Les pays scandinaves, pionniers de l’économie décarbonée

Au Danemark et en Suède, la moitié de l’électricité est déjà renouvelable et elle l’est dans sa quasi-totalité en Norvège. La transition énergétique nourrit la croissance scandinave.

Il n’y aura pas d’autre croissance économique que verte. » Marianne Karlsen, représentante du ministère norvégien de l’Environnement, ne parle pas à la légère. Depuis 1995, le PIB cumulé des cinq nations scandinaves a progressé de 45 %, alors qu’ils enregistraient une baisse lente mais continue (-17 %) de leurs émissions de CO2. En, quelques décennies, les énergies fossiles, encore assez présentes dans les transports, se sont retrouvées presque totalement marginalisées dans la production d’énergie.

Quasiment toute l’électricité (98 %) consommée par les Norvégiens provient des barrages, tandis que l’Islande est devenue la championne de la géothermie. Au Danemark, la moitié des gigawattheures produits dans le pays sont d’origine éolienne. Autant qu’en Suède, où cette ressource fait jeu égal avec une énergie nucléaire de plus en plus jugée dérangeante mais qui reste incontournable. Comme elle l’est – pas toujours avec bonheur – pour la Finlande, où la part de la biomasse dans le « mix » énergétique est de 16 %. Aujourd’hui, 67 % de l’énergie fournie par ces cinq pays est renouvelable.

Ce score n’a pas été atteint sans effort. La Suède s’est dotée d’une taxe carbone très lourde (entre 80 et 110 euros la tonne selon les utilisateurs). Même chose au Danemark, où la note de chauffage des ménages a explosé. La réussite énergétique de ces pays tient aussi aux solides coopérations nouées au sein du Conseil des pays nordiques. Une sorte de Communauté européenne avant l’heure (sa création remonte à 1952) où les gouvernements coordonnent toutes leurs politiques, notamment énergétiques. « C’est cette structure qui a permis de faire que nos réseaux électriques nationaux soient interconnectés », raconte Hans Jorgen Koch, le directeur du Nordic Energy Research. Quand le vent se met à fléchir sur son territoire, le Danemark importe l’électricité hydraulique norvégienne. De quoi rendre envieuse l’Allemagne, dont le réseau est à la peine pour envoyer vers le Sud l’électricité éolienne produite au Nord.

En Norvège, la baisse du prix du baril et l’épuisement programmé des ressources pétrolières et gazières, qui représentent 25 % du PNB et pèsent 300.000 emplois, ont également fait beaucoup réfléchir les dirigeants qui se sont attelés à la diversification de l’économie.

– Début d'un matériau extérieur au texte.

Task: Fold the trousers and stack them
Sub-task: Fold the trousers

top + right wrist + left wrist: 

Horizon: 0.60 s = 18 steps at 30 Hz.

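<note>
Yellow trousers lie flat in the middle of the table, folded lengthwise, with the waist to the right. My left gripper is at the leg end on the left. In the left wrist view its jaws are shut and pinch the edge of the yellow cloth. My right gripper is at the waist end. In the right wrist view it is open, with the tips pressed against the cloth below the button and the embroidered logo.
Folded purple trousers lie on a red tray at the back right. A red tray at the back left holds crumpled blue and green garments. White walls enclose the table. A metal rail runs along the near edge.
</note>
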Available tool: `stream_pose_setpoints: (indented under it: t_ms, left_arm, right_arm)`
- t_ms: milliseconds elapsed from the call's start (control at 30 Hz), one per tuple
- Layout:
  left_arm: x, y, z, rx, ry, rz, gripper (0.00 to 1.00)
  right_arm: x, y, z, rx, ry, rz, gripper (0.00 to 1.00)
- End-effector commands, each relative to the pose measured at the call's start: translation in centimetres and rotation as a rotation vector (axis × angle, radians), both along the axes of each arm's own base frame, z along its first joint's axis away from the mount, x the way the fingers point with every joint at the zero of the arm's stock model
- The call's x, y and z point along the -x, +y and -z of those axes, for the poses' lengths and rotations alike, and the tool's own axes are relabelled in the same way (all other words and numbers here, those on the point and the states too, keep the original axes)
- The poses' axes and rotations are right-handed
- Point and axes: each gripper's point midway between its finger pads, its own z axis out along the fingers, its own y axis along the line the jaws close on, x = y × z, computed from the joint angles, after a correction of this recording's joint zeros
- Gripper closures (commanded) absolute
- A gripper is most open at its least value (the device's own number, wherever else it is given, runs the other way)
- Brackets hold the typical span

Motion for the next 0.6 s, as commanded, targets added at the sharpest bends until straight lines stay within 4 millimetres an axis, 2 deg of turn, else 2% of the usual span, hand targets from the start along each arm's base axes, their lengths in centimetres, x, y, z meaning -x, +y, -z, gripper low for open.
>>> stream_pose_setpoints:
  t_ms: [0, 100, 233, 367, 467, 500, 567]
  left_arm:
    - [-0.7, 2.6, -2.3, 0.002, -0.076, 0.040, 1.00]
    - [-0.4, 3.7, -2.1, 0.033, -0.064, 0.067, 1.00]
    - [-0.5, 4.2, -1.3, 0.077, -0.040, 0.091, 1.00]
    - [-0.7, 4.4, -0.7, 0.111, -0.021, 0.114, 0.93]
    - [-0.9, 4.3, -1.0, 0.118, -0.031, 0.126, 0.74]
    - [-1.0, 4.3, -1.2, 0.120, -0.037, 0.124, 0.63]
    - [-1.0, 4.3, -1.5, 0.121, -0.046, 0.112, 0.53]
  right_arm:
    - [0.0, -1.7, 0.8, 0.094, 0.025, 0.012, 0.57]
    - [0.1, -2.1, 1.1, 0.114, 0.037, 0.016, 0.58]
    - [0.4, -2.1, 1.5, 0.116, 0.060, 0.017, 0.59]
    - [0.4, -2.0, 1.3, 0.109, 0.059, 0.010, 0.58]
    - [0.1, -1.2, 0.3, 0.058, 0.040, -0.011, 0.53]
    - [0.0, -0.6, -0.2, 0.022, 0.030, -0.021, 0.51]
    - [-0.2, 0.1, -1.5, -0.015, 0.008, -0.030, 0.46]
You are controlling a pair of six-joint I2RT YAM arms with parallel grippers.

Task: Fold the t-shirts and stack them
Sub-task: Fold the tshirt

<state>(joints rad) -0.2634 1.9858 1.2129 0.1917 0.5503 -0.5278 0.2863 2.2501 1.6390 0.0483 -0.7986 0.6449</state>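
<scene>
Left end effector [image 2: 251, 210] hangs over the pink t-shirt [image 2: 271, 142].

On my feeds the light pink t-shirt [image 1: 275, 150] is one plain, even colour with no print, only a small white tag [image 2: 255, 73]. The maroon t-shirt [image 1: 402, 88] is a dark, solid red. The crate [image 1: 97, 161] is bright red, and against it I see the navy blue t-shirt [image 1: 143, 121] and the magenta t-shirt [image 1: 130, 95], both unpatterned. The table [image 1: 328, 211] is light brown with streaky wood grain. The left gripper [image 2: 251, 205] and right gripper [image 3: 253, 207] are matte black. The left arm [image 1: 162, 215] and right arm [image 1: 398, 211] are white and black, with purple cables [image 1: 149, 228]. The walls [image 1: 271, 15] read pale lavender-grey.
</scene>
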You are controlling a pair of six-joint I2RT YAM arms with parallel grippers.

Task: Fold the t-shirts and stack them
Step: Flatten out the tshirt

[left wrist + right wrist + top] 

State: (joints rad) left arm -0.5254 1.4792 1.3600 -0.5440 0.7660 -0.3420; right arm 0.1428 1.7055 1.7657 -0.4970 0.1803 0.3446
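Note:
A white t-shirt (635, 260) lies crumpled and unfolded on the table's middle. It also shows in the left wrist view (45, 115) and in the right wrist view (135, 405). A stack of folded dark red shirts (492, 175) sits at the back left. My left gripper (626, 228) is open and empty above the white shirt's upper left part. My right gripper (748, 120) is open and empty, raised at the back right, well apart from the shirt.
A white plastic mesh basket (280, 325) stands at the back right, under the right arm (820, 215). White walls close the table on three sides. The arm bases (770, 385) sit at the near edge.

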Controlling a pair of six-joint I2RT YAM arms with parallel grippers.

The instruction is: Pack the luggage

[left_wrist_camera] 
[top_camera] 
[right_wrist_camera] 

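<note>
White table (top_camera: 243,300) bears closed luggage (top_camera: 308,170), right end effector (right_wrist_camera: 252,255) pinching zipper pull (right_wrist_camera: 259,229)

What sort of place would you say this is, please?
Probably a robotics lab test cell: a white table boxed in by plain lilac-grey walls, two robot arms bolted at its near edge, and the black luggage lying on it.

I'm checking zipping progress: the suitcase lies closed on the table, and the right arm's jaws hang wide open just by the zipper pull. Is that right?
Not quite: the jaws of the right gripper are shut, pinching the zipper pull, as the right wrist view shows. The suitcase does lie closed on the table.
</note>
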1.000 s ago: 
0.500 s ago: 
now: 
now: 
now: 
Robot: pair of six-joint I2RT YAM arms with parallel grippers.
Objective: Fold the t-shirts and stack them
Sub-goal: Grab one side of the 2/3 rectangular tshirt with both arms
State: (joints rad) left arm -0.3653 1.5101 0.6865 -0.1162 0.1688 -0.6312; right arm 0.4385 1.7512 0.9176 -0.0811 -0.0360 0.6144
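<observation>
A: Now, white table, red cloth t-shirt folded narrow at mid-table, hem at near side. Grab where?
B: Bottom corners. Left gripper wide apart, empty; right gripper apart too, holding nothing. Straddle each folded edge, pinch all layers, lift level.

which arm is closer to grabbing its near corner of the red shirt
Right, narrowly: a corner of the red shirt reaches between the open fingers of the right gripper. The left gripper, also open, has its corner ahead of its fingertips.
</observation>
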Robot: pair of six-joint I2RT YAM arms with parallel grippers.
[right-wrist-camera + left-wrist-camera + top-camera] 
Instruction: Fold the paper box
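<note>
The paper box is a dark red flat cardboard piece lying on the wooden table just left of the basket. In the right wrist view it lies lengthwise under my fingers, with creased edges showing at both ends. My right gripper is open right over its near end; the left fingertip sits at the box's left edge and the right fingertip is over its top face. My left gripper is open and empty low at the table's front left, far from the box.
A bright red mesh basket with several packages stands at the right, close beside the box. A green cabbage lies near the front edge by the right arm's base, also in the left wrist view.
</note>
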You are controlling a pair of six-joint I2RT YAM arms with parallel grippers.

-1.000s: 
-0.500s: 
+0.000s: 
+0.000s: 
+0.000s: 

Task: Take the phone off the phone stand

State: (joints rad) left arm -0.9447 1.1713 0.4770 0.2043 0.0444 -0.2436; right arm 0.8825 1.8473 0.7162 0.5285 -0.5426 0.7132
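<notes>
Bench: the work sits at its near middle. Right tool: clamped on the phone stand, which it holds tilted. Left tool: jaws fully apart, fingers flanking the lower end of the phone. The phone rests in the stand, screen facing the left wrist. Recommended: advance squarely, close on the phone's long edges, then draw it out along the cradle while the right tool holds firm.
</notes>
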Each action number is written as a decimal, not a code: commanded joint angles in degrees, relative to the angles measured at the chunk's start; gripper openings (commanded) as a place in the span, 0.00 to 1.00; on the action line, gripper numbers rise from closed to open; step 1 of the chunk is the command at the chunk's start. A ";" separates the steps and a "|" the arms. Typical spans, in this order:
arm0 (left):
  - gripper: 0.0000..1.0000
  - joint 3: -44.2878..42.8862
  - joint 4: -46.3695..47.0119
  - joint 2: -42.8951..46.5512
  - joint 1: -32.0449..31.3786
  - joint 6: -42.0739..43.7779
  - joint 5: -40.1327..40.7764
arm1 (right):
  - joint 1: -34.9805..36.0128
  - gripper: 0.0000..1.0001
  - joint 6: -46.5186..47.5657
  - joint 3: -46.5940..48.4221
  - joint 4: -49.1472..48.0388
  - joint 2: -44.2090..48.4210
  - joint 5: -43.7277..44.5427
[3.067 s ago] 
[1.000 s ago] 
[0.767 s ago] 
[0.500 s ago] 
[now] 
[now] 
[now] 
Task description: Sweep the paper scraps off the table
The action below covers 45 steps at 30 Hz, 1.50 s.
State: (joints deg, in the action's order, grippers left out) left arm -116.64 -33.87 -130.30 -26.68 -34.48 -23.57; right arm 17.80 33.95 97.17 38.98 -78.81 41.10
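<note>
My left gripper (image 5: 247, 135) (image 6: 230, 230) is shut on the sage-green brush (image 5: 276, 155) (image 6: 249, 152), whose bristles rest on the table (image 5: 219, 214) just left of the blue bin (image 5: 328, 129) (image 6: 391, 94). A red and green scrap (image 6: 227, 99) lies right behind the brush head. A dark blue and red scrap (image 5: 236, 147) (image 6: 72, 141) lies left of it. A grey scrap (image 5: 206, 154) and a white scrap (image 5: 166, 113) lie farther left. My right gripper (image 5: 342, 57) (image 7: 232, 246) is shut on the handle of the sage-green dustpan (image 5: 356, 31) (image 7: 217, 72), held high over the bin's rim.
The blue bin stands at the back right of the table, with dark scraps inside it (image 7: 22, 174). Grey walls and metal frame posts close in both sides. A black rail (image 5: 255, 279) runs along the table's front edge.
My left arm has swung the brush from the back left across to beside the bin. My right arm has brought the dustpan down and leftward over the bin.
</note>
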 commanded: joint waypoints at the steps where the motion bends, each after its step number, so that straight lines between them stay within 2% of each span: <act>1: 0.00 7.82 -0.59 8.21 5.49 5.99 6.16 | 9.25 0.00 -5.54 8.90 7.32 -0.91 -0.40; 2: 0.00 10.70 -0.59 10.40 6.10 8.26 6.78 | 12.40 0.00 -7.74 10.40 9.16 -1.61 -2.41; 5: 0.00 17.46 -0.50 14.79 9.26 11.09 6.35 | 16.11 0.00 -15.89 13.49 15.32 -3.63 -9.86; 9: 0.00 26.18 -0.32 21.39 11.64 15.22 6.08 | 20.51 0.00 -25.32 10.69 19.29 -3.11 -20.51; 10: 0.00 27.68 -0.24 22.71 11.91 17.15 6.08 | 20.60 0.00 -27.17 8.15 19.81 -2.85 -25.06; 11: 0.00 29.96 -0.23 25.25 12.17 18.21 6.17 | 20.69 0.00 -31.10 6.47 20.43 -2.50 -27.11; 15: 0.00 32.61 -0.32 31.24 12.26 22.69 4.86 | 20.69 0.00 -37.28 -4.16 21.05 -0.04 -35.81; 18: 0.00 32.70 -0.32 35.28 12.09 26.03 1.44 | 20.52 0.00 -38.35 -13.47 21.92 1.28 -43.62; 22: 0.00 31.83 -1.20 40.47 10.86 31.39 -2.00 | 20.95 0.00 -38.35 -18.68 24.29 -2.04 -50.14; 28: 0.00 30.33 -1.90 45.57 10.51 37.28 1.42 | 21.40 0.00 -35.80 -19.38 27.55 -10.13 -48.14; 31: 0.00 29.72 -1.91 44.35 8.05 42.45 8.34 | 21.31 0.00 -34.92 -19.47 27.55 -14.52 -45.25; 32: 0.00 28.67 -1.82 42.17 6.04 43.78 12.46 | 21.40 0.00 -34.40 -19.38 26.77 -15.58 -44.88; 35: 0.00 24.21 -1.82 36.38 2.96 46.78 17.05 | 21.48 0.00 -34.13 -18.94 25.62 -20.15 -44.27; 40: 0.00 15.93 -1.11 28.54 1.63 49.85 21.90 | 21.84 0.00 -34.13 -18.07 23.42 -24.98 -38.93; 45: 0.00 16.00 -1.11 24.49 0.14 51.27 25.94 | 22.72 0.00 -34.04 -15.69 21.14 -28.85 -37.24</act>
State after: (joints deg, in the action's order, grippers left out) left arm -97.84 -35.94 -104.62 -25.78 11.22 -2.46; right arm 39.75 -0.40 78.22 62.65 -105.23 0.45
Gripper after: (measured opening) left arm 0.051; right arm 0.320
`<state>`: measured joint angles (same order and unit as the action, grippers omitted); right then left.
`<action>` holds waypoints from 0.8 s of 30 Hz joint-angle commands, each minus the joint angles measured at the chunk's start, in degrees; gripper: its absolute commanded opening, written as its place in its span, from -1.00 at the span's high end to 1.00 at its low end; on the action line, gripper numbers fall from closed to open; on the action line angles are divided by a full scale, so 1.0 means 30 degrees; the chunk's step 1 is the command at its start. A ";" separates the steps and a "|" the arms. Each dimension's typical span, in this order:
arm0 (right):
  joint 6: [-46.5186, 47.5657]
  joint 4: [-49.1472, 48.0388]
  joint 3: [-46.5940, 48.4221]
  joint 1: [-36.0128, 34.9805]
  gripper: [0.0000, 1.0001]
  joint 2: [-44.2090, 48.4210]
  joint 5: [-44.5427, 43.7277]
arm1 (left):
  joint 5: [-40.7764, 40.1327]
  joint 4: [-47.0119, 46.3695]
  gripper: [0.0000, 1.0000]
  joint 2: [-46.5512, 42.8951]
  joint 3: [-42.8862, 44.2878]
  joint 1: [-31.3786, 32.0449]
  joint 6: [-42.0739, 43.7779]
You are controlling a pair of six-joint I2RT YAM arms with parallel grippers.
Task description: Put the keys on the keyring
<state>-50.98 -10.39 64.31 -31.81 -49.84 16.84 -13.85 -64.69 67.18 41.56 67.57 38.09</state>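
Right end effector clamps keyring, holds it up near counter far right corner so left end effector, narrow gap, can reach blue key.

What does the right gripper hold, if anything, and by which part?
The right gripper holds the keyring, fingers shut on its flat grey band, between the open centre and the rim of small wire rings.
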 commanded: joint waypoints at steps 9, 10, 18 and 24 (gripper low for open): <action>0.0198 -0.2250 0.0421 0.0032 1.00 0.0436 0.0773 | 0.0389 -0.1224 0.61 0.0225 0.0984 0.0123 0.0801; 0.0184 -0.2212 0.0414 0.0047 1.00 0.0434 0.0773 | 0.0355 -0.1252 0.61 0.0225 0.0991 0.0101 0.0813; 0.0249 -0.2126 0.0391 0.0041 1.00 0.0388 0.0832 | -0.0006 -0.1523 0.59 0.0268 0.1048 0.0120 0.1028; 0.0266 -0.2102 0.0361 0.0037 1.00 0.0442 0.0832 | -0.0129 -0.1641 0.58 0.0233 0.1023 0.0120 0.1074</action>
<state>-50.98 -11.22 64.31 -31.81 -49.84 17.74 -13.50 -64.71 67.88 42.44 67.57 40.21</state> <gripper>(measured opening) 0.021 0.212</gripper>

Deux fonds de soutien ont été créés, l’un pour aider les PME à verdir leurs activités, l’autre pour développer les technologies du climat, Dans les transports, par exemple, la Norvège pousse au développement de la voiture électrique. Elle le fait à grand renfort d’incitations fiscales et en taxant lourdement les véhicules qui « carburent » aux énergies fossiles. Il en coûte chaque jour 8 euros à leurs conducteurs pour rouler dans Oslo.

Des finances et des hommes

Le coût de cette politique de transition énergétique ambitieuse est difficile à établir, vu la multiplicité de ses volets, notamment dans le domaine des économies d’énergie. Mais une chose est sûre, la Norvège a de la ressource. Essentiellement celle de son fonds souverain, qui affiche une valeur de 850 milliards d’euros, ce que la rente pétrolière lui a permis d’amasser.

Les nations nordiques ont aussi comme atout de disposer d’une main-d’oeuvre très flexible. On y change bien plus souvent de métier au cours de sa vie que dans le reste de l’Europe. Cette adaptabilité, que les actifs doivent à la fois à leur généreux système de protection sociale et à de robustes dispositifs de formation professionnelle, facilite la mutation verte de l’économie.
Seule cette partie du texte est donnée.